AWS Big Data Blog

Enable private access to Amazon Redshift from your client applications in another VPC

You can now use an Amazon Redshift-managed VPC endpoint (powered by AWS PrivateLink) to connect to your private Amazon Redshift cluster with the RA3-instance type within your virtual private cloud (VPC). With an Amazon Redshift-managed VPC endpoint, you can privately access your Amazon Redshift data warehouse within your VPC from your client applications in another VPC within the same AWS account, another AWS account, or running on-premises without using public IPs or requiring encrypted traffic to traverse the internet.

This post introduces AWS PrivateLink and Amazon Redshift-managed VPC endpoints and how you can access your private Amazon Redshift cluster in another VPC. We show you how to authorize access to create endpoints to your Amazon Redshift cluster from another account and create Amazon Redshift-managed VPC endpoints to your Amazon Redshift cluster.

Why do you need Amazon Redshift-managed VPC endpoints?

You might have your client applications running on a separate VPC, perhaps even in another AWS account, because a different organization owns your business intelligence (BI) or extract, transform, and load (ETL) tools. In some cases, these tools might be running on-premises, and you need to access the cluster without having to access the public internet.

AWS PrivateLink allows all network traffic between AWS services within the AWS network, and does so in a highly available and scalable manner. When you create an Amazon Redshift-managed VPC endpoint, these service endpoints appear as elastic network interfaces with a private IP address in your target VPC.

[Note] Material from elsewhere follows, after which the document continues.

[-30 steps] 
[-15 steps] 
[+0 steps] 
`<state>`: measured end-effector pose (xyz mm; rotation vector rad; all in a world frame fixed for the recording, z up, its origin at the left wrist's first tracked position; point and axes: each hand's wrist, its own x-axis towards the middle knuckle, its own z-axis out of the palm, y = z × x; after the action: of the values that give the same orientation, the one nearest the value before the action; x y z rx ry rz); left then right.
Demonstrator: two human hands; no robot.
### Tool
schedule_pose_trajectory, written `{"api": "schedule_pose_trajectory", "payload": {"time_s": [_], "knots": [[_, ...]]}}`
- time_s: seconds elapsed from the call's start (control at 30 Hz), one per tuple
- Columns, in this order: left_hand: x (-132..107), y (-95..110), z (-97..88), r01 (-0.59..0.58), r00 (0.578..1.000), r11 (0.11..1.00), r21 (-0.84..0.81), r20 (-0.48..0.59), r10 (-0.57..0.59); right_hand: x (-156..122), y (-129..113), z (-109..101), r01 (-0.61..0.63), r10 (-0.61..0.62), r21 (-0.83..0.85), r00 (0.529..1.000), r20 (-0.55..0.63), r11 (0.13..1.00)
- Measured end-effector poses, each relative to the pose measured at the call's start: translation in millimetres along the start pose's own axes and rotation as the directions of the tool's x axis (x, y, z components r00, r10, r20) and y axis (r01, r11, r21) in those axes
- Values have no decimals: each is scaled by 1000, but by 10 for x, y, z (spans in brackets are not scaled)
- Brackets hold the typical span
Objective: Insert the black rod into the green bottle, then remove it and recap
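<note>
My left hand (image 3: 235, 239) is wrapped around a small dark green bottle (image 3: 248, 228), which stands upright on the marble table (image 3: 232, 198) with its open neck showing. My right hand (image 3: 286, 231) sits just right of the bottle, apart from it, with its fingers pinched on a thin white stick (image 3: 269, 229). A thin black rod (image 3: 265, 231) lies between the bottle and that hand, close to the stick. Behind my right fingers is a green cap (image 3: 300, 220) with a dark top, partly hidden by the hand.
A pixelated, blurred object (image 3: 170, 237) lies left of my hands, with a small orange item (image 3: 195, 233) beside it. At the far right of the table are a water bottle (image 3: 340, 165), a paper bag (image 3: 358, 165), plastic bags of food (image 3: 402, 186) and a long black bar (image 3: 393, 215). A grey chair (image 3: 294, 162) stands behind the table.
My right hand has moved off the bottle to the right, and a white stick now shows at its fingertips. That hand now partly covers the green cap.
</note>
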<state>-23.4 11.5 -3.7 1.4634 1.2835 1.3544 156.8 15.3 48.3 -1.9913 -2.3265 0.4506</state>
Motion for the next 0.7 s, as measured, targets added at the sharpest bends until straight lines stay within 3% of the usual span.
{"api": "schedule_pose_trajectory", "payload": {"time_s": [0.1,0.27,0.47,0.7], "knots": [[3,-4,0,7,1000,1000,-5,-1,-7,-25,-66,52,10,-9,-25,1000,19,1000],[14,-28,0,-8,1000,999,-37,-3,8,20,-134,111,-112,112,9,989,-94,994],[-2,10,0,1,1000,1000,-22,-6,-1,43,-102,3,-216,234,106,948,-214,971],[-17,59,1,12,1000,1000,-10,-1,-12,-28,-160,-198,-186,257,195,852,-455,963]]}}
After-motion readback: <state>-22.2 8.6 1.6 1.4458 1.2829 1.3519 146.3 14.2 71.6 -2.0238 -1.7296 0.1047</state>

Before Amazon Redshift-managed VPC endpoint, you had to run your consumption workloads such as Amazon QuickSight dashboards on the same VPC as the cluster, as well as run the cluster in a public subnet, or deploy and manage a Network Load Balancer automating the target group to point to the active IP associated with the Amazon Redshift endpoint address in order to expose access to clients. The following diagram illustrates this architecture.

Now that Amazon Redshift supports cross-VPC access using Amazon Redshift-managed VPC endpoints, you can configure Amazon Redshift clusters to expose additional endpoints running on public or private subnets within the same VPC, different VPC, or different AWS accounts, which enables you to add an additional layer of security to access your clusters regardless of where they run, with no infrastructure to manage. The following diagram illustrates this updated architecture of using Amazon Redshift-managed VPC endpoints in the same VPC.

The following diagram shows the architecture of using Amazon Redshift-managed VPC endpoints on a different AWS account.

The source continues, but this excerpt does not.